Your copy should contain exactly the lines from the start of the listing through the line that holds "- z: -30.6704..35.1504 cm", and no pictures.

§ **INFORMATION SUPPLIED**
+ + + + +
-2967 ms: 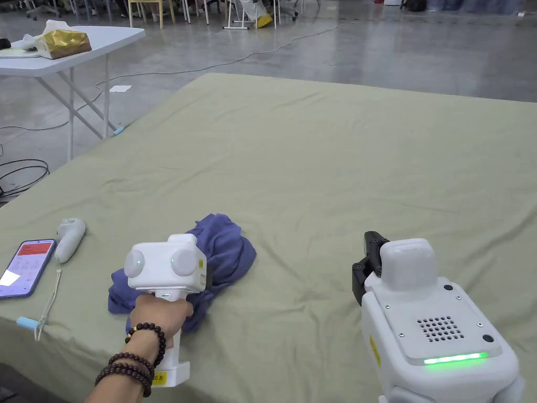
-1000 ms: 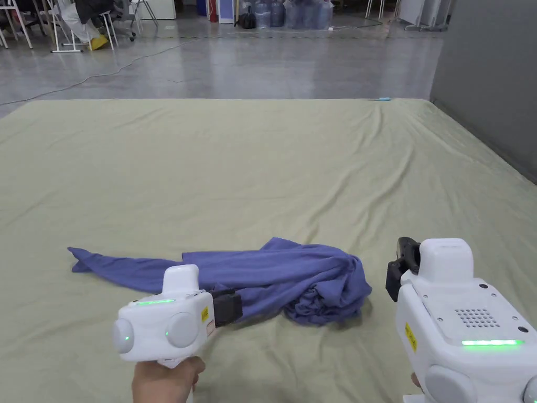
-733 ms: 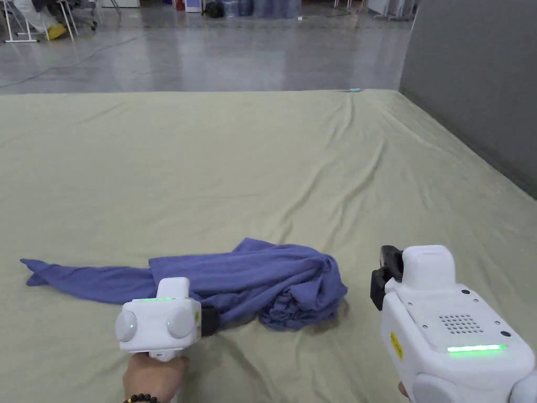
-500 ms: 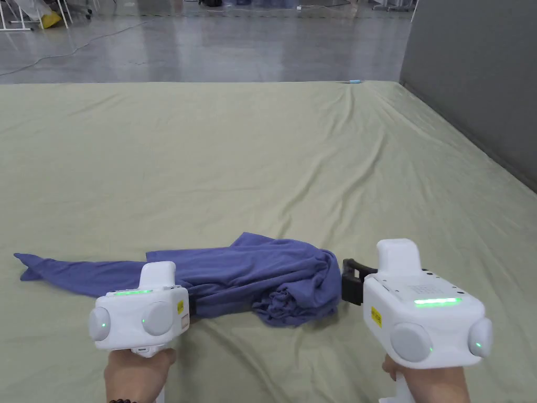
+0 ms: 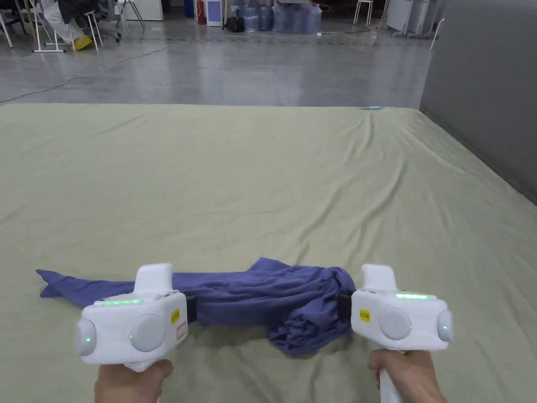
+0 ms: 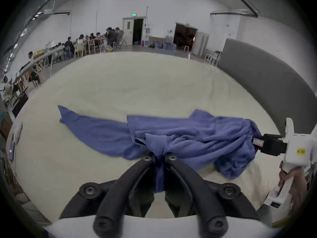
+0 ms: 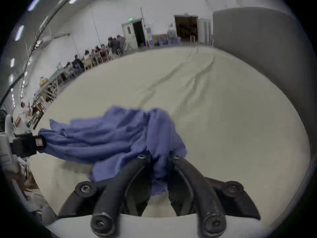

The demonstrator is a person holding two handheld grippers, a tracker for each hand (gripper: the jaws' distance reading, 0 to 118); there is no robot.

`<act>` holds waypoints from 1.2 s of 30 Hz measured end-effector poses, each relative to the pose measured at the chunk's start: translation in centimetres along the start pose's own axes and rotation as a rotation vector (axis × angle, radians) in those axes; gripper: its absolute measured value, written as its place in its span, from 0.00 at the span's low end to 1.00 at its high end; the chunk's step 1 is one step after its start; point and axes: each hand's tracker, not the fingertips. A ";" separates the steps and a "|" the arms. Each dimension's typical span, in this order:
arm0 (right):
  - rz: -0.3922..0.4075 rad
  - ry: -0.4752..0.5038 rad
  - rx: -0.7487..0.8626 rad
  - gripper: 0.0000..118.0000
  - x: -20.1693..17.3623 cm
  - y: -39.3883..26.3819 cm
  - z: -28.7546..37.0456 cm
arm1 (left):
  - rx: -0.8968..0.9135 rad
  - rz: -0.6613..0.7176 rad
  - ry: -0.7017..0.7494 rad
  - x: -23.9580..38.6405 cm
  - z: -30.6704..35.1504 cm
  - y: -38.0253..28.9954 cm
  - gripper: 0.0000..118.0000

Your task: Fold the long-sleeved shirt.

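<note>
Shirt [image 5: 262,299] first: it is blue with long sleeves, and it lies bunched up near the front edge of the big green sheet [image 5: 293,173]. One sleeve [image 5: 78,291] trails flat off to the left. No fold is made yet, so nearly all the work is left. I think it must be pulled out flat first. The left gripper [image 6: 159,157] pinches a bit of cloth at the middle. The right gripper [image 7: 158,156] pinches the lumpy right end. Both jaws press on the cloth.
</note>
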 end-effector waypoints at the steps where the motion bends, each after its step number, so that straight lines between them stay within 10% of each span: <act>1: 0.003 0.013 0.030 0.11 0.0 1.0 0.6 | 0.028 0.003 -0.005 -0.2 0.6 0.9 0.01; 23: 0.229 0.035 0.474 0.11 -11.6 42.7 7.7 | 0.488 -0.065 0.134 -0.7 11.9 42.3 0.01; 36: 0.143 -0.007 0.157 0.11 -6.9 28.0 -6.8 | 0.188 -0.138 0.156 -1.8 -3.8 28.0 0.01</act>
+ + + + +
§ **SOLUTION FOR THIS EXERCISE**
-2967 ms: 
-1000 ms: 
-733 ms: 
-500 ms: 
+0 ms: 
+0 ms: 
+0 ms: 

The demonstrator is a person holding two handheld grippers, a tracker for each hand (gripper: the jaws' distance reading, 0 to 118); there is no robot.

`<act>` holds waypoints from 1.2 s of 30 Hz measured end-effector poses, each relative to the pose measured at the chunk's start: translation in centimetres along the start pose's own axes and rotation as a rotation vector (axis × angle, radians) in those axes; gripper: its absolute measured value, written as its place in its span, from 0.00 at the span's low end to 1.00 at its high end; the chunk's step 1 is one step after its start; point and axes: each hand's tracker, not the fingertips. A ";" separates the steps and a "|" the arms. Each dimension's typical span, in this order:
arm0 (right):
  - rz: -0.3922..0.4075 rad
  - ry: -0.4752..0.5038 rad
  - rx: -0.7487..0.8626 rad
  - gripper: 0.0000..118.0000
  - x: -20.1693..17.3623 cm
  - y: -39.3883..26.3819 cm
  - z: -28.7546..37.0456 cm
arm1 (left):
  - rx: -0.8968..0.9135 rad
  - rz: -0.6613..0.7176 rad
  - ry: -0.7017..0.7494 rad
  - x: -23.9580..38.6405 cm
  - z: -30.6704..35.1504 cm

Work on this exercise is complete.